Vista!!!! however, shows everything in the "network" folder, great, but, I then click on the password protected folder, it prompts me as you would expect for a password and a user name (although XP fills out the user name for me) I copied what XP put in the user name field (Net-drive\Guest) and then entered the password. No matter what I tried it wouldn't work, after hours and hours and hours oh and hours, of searching on the net, I found out that the local security policy settings needed changing because the HDD must shake hands with an older security protocol to process the password (NTLM 1) where as vista will only use NTLM 2 by default, because Microsoft decided the older protocols are to vulnerable to hacking and made NTLM 2 the only protocol it would use! So absolutely no backward compatibility and that is slightly ironic as some one on another forum pointed out because the only way to use Vista with a machine using an older protocol is to remove the password! completely defeating the said purpose of defaulting vista to only NTLM 2!

So I set about finding out how to change the local security policy settings (located in the control panel\administrative tools) only to find out that they don't include these options with any Vista Home! only the Pro editions. ***! So i found out how to change this through the registry (HKEY_LOCAL_MACHINE\SYSTEM\Control\Lsa LmCompatibilityLevel). I believe there are several options to choose from (0-3), it was on 3 so I changed it to 2, I went to the folder in question clicked on it, it prompted me, I entered the user name and password and to my surprise it worked! So why the F**k are you on this forum you might ask.

Well.. I tried to open one of the sub-folders that I could now see, clicked on it, it starts to load, it continues loading, loads some more, some more, some time later just a wee more and does absolutely.... nothing! Roughly for about 10-15 minutes. ARGGHHHHH!! The HDD is not working (by that I mean not loading files or anything else) while Vista is supposedly loading, as I can tell from the usage lights on the back. It now gets worse.

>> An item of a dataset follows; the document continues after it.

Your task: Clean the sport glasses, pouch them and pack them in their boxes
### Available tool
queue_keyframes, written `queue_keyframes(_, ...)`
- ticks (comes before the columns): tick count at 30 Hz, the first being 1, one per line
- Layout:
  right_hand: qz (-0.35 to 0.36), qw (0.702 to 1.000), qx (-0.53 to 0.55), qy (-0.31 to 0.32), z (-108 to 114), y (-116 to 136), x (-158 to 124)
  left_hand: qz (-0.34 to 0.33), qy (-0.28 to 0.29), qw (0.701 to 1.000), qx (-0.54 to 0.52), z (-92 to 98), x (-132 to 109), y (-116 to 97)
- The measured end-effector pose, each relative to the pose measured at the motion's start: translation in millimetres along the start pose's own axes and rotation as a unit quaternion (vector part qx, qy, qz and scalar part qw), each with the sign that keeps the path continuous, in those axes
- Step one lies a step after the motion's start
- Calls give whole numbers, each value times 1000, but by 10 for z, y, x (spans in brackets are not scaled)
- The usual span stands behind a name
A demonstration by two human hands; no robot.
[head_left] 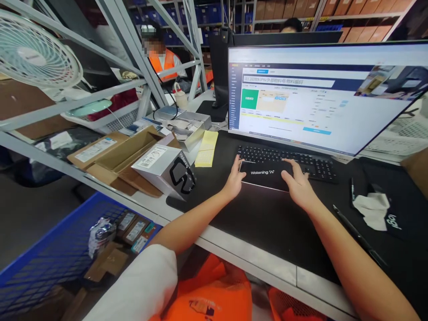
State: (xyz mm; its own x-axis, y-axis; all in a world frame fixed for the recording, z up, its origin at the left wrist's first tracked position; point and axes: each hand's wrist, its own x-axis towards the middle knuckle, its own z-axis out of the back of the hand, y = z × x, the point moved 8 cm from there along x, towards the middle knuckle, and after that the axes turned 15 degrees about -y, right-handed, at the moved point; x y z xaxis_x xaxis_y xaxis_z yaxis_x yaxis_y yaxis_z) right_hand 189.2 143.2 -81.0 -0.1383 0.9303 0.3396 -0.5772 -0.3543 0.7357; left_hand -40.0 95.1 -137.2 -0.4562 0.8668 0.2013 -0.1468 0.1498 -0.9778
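Observation:
A flat black box [265, 178] printed "Wakening" is held level between my two hands, just in front of the keyboard [264, 154]. My left hand [233, 182] is closed on its left end, thumb on top. At the opposite end, my right hand [301, 187] grips it with the thumb over the front and the index finger along the far edge. To the left stands a silver-grey carton [157, 171] showing black goggles. An open brown cardboard box [123, 154] lies beside that carton.
Behind the keyboard rises a lit monitor [321, 102]. Yellow notes [206, 149] and an open grey box [190, 127] lie left of it. A crumpled tissue [372, 209] and a black pen [357, 234] are at right. Below left sits a blue crate [43, 249]; a fan [36, 53] stands above.

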Motion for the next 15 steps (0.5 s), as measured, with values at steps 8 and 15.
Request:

So I try to open another folder without a password on it (oh just to let you know there are to main folders on the HDD that I initially created through its software which are shared, one has a password one doesn't), I can get into the folder then as with the password protected folder when I click on one of the sub-folders it just loads and loads and loads and loads..... It never opens it. I thought well hold on it did before it must be the LmCompatibilityLevel setting that I changed, so I changed it back to 3, and for good measure re-booted the system and yes it made no difference. So I went from passwords not working to, well, just not working at all!

I don't know if changing the LmCompatibilityLevel could have then altered some other setting in Vista somehow, or if Vista just tried to punish me for trying to get around buying a Pro version by using the registry.

I think they have appropriately named Windows Vista, because the window your looking through is your monitor and the view your looking at is hell!!!

Now 3 days later, after hours of searching the web and this long description (and partial rant) about what happened, I am begging for help!!!!!!!!!!! Please, Please, Please, Please. HELP ME!!!! There I did it, I feel no lesser of a man. That will happen when it makes me cry. lol

Thank you in advance for any help.

Rick


----------